Summer brought with it turnip-thinning and hay-making, at which both
sexes gave a hand. It also brought peat cutting, which was a neighbourly
co-operation in this work; two, three, or more families would form a
squad that worked together until they had cut peats sufficient for the
requirements of all concerned; and anyone who has never had 'a day at
the peats' has missed a joyous experience. There would, indeed, be exquisitely
aching limbs and backs after the first day of that hard work, but these
were only subjects for joke and laughter.
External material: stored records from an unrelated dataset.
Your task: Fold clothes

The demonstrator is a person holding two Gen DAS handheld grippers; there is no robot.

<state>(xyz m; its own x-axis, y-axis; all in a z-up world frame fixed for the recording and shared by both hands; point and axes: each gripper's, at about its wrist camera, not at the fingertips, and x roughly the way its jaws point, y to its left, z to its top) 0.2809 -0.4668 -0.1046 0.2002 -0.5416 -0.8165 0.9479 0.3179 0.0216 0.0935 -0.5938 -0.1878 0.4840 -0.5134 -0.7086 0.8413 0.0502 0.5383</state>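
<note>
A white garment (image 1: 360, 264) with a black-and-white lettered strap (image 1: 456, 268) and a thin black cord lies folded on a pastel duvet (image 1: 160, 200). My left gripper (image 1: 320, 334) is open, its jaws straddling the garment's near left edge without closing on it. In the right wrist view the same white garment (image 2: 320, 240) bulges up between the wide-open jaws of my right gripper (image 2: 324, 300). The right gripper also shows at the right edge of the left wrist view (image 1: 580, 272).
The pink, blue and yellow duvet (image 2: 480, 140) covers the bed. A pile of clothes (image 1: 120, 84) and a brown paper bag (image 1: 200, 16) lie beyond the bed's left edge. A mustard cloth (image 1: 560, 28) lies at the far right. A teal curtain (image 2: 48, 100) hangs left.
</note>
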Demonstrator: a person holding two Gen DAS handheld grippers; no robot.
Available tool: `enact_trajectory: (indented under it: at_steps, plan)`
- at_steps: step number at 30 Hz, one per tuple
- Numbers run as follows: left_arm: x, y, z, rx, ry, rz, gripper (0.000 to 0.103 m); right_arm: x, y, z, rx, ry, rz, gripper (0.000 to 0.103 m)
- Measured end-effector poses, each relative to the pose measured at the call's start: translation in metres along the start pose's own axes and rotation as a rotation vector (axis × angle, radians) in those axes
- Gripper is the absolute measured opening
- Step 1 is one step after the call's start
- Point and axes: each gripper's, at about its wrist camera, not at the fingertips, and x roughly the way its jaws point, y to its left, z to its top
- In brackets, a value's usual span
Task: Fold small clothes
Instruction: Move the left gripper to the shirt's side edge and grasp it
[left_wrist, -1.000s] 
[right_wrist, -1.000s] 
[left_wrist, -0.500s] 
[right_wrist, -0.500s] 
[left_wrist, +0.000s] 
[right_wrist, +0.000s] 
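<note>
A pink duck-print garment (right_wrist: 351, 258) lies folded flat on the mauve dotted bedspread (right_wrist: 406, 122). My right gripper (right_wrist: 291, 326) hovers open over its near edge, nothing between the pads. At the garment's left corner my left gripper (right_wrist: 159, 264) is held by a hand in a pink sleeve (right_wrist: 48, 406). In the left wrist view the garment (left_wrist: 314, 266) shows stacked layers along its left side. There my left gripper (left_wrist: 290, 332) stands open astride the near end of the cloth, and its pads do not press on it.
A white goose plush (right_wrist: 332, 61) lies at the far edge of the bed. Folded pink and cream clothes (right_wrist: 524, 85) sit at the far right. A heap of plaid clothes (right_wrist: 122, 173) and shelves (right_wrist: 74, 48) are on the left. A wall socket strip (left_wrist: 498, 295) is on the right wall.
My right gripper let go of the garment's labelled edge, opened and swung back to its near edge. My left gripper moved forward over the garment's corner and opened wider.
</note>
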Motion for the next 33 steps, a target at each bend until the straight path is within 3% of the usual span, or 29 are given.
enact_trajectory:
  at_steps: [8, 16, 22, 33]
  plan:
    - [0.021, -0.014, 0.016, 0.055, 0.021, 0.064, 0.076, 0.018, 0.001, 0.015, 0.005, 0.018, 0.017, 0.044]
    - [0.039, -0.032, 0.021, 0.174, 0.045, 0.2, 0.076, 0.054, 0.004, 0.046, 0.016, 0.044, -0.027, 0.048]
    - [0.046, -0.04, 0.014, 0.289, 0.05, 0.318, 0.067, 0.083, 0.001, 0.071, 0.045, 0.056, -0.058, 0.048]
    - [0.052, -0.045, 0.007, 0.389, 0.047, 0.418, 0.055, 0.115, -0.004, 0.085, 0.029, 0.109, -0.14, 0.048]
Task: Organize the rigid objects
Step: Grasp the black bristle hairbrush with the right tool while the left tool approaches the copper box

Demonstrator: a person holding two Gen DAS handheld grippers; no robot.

The peat-moss in our case lay some four miles distant from the nearest
house; the road to it was up a rough cart-track that led, first through
the township, then through a shady fir-wood, and finally through two
miles of heather. The whole squad would be afoot by five o'clock of
a sunny summer's morning and ready to start off by six. There would
be two or three older folk and maybe a dozen young people in all. There
would be baskets packed with oatcakes and scones, fresh butter, home-made
jam, hard-boiled eggs and - choicest of all - 'speldacks' (a variety
of the finnan haddock of particularly delicious flavour) for dinner
and tea. And the banter and the laughter and the light hearts with which
they walked the miles to the moss!
By noon, peats sufficient for some six months' fuel for one house would
be cut and spread on the banks to dry; and appetites would be so keen
that they would not have quarrelled with much less toothsome fare than
was then provided. And oh! The ecstasy of that meal, spread on an emerald
bank by the side of a purling burn, with the larks pouring out their
souls in the blue vault overhead!
After dinner the older folk would rest for half an hour while their
irrepressible juniors indulged in 'soft-peat battles,' that are infinitely
more ridiculous in their facial 'results' than snow-balling. Or, if
there was an innocent amongst the company, the catch of 'leum nan tri
foidean' (the three-peat jump) would be tried out.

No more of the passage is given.